**TASK STATEMENT:** Return the listing below verbatim. Pictures do not belong in the copy.

**DATA:**
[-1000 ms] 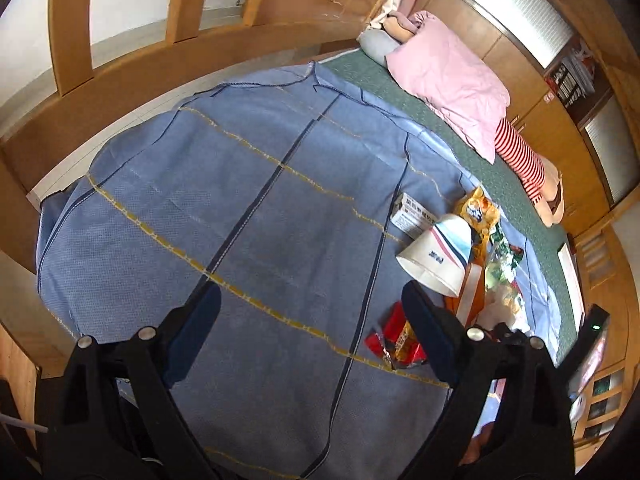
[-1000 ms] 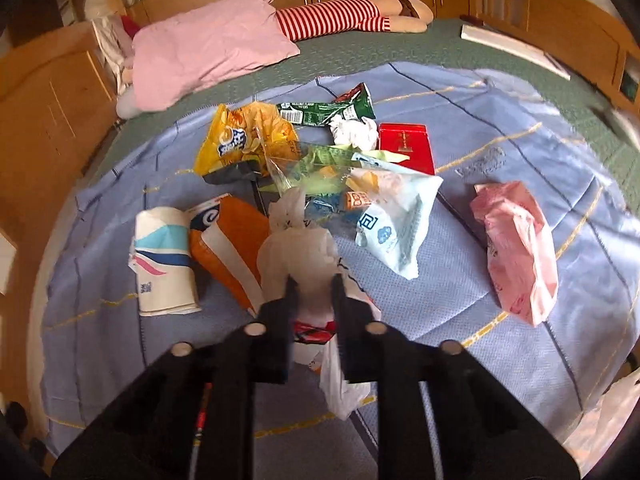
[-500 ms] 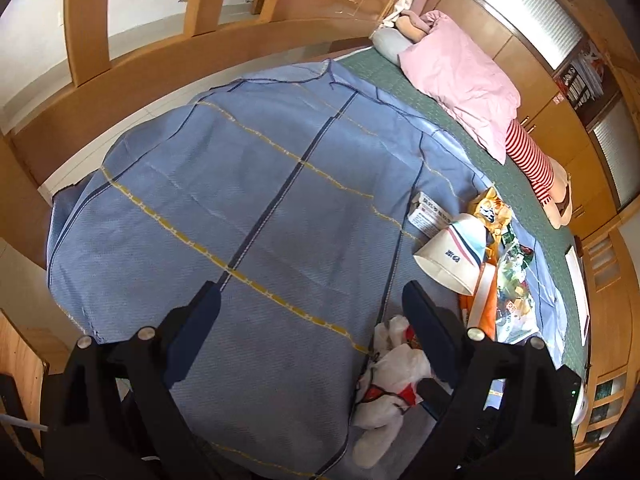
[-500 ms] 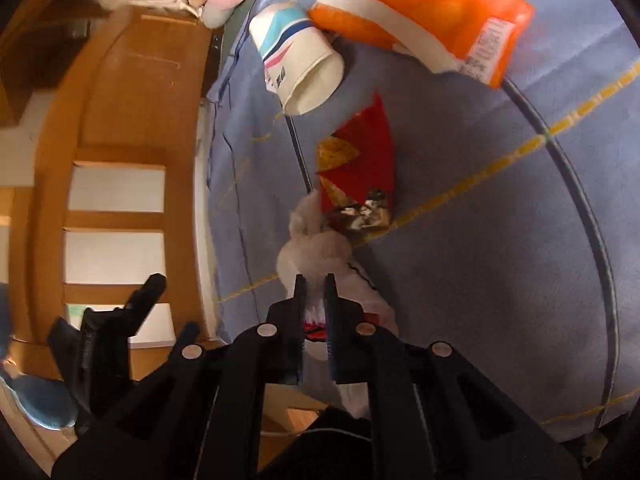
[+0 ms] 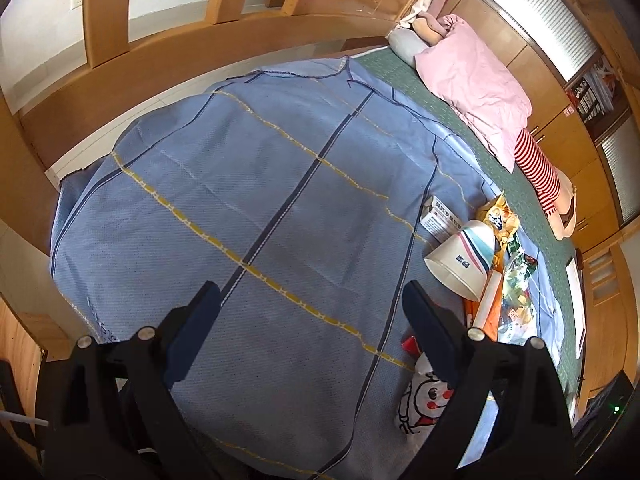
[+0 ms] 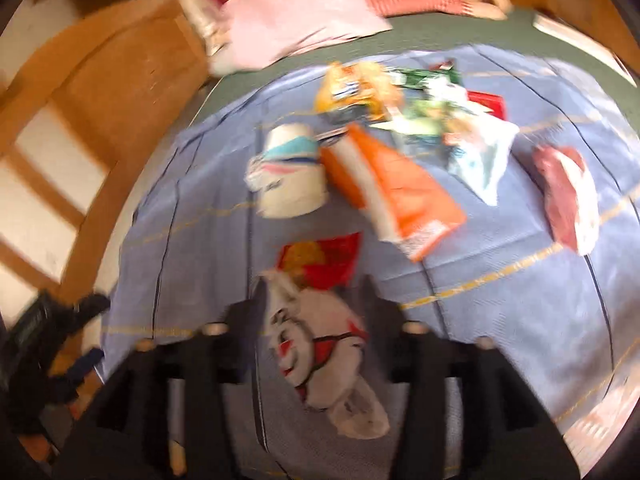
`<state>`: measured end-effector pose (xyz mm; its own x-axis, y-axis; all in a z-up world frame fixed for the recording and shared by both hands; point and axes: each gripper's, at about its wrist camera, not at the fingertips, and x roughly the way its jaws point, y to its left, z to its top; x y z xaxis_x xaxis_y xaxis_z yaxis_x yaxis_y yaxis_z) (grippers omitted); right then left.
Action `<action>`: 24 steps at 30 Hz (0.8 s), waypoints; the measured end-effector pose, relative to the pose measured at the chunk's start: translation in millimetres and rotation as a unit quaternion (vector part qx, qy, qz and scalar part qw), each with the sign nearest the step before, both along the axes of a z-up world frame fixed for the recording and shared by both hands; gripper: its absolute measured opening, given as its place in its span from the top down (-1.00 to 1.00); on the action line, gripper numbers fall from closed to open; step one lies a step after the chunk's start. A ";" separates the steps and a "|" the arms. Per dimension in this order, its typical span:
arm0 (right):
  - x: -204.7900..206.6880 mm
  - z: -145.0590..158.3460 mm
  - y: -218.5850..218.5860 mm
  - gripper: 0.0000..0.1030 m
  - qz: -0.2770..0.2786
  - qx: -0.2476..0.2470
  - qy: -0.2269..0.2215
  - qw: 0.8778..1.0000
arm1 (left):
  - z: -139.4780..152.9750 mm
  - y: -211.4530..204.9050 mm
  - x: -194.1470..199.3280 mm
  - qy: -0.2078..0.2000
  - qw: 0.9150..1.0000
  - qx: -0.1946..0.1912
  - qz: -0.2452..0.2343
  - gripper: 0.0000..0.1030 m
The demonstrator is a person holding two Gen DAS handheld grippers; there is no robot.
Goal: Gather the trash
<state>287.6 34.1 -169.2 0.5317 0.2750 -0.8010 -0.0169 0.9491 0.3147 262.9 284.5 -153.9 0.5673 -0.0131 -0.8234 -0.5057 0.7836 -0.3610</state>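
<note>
Just let go: right gripper point(image 6: 316, 300) jaws now spread, crumpled white plastic bag with a red cartoon face point(image 6: 320, 356) lying loose between them on the blue checked blanket point(image 6: 500, 300). Left gripper point(image 5: 312, 308) open too, empty, over bare blanket. Probably a drop-off at the near edge, with the paper cup point(image 6: 290, 170) and orange wrapper point(image 6: 400, 188) yet to collect.

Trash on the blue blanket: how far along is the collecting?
Early. The white printed bag lies on the blue blanket between the right claw's just-opened jaws, unpinched. The left claw is open and empty. The paper cup, orange packet, red wrapper and pink bag remain scattered.
</note>
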 end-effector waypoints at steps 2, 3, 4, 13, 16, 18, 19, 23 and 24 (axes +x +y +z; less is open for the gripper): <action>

**ANSWER AREA:**
[-1000 ms] 
[-1000 ms] 
[-500 ms] 
[-500 ms] 
[+0 ms] 
[+0 ms] 
`<state>`: measured end-effector pose (xyz mm; its own x-axis, y-axis; all in a z-up world frame fixed for the recording and shared by both hands; point and axes: each gripper's, at about its wrist camera, not at the fingertips, and x roughly the way its jaws point, y to its left, z to its top; x y z xaxis_x xaxis_y xaxis_z yaxis_x yaxis_y yaxis_z) (grippers omitted); right then left.
Action `<action>`: 24 steps at 30 Hz (0.8 s), waypoints; the measured end-effector pose, relative to the pose measured at the chunk's start: translation in millimetres and rotation as a unit quaternion (vector part qx, qy, qz and scalar part qw), each with the sign nearest the step before, both along the axes of a z-up world frame fixed for the recording and shared by both hands; gripper: its absolute measured opening, given as its place in its span from the top down (-1.00 to 1.00); on the action line, gripper numbers fall from closed to open; step one lies a step after the chunk's start. A ";" separates the steps and a "|" the arms. Per dimension in this order, its typical span:
arm0 (right):
  - x: -204.7900..206.6880 mm
  - z: -145.0590..158.3460 mm
  - y: -218.5850..218.5860 mm
  - gripper: 0.0000..0.1030 m
  - qz: -0.2770..0.2786
  - qx: -0.2476..0.2470
  - qy: -0.2269..0.2215
  - qw: 0.8778..1.0000
arm1 (left):
  - z: -139.4780..152.9750 mm
  - y: -211.4530..204.9050 mm
  - x: -194.1470..199.3280 mm
  - qy: -0.2078..0.2000
  - qw: 0.9150..1.0000
  - qx: -0.1946..0.1912
  - qz: -0.2452..0.2343
  - gripper: 0.0000..0.1030 m
The demonstrator is a person holding two Gen DAS handheld grippers; there is no robot.
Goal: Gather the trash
<state>287.6 34.1 -169.2 0.5317 0.2750 -0.8010 -0.0169 0.9491 0.3147 262.9 284.5 -153.9 0.5673 -0.0131 -0.8234 -0.5057 0.7836 -0.3610</state>
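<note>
Just let go: right gripper point(image 6: 316, 300) jaws now spread, crumpled white plastic bag with a red cartoon face point(image 6: 320, 356) lying loose between them on the blue checked blanket point(image 6: 500, 300). Left gripper point(image 5: 312, 308) open too, empty, over bare blanket. Probably a drop-off at the near edge, with the paper cup point(image 6: 290, 170) and orange wrapper point(image 6: 400, 188) yet to collect.

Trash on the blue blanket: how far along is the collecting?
Early. The white printed bag lies on the blue blanket between the right claw's just-opened jaws, unpinched. The left claw is open and empty. The paper cup, orange packet, red wrapper and pink bag remain scattered.
</note>
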 end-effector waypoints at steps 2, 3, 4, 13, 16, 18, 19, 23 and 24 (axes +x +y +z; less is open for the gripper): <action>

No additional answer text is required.